Your objective. Restate word for word all of the lines below, with each image left out.
··· Supplied material
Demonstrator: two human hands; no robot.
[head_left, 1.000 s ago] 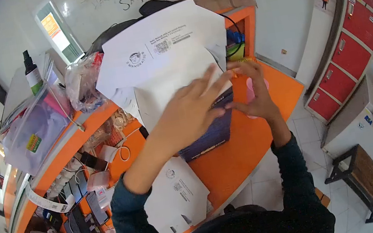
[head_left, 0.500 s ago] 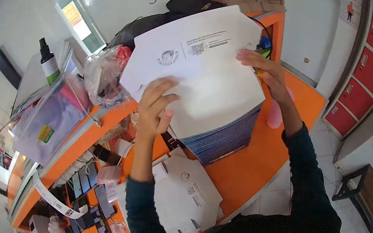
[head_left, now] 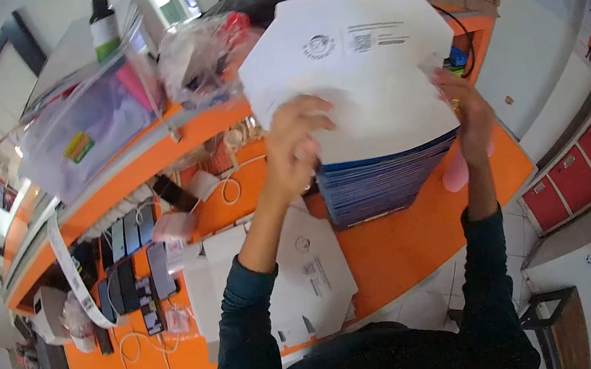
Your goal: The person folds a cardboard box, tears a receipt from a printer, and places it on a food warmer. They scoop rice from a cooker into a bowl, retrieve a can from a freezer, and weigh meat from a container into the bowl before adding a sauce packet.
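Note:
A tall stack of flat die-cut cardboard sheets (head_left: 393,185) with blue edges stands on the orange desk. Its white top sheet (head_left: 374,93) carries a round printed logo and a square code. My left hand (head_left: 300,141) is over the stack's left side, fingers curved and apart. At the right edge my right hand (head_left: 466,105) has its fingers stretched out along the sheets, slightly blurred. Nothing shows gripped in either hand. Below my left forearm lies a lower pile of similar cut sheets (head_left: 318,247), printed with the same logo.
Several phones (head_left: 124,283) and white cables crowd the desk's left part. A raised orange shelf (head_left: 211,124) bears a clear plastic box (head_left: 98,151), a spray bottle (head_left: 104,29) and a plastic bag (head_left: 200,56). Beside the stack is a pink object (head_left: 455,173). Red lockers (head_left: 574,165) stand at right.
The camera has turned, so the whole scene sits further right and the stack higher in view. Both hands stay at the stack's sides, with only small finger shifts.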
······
Answer to this task.
Demonstrator: two human hands; no robot.
[head_left, 1.000 s ago] 
[head_left, 0.500 s ago] 
[head_left, now] 
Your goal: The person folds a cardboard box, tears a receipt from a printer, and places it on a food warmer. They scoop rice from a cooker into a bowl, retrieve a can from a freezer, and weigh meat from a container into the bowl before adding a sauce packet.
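Note:
A tall stack of flat die-cut cardboard sheets (head_left: 393,185) with blue edges stands on the orange desk. Its white top sheet (head_left: 374,93) carries a round printed logo and a square code. My left hand (head_left: 300,141) is over the stack's left side, fingers curved and apart. At the right edge my right hand (head_left: 466,105) has its fingers stretched out along the sheets, slightly blurred. Nothing shows gripped in either hand. Below my left forearm lies a lower pile of similar cut sheets (head_left: 318,247), printed with the same logo.
Several phones (head_left: 124,283) and white cables crowd the desk's left part. A raised orange shelf (head_left: 211,124) bears a clear plastic box (head_left: 98,151), a spray bottle (head_left: 104,29) and a plastic bag (head_left: 200,56). Beside the stack is a pink object (head_left: 455,173). Red lockers (head_left: 574,165) stand at right.
The camera has turned, so the whole scene sits further right and the stack higher in view. Both hands stay at the stack's sides, with only small finger shifts.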

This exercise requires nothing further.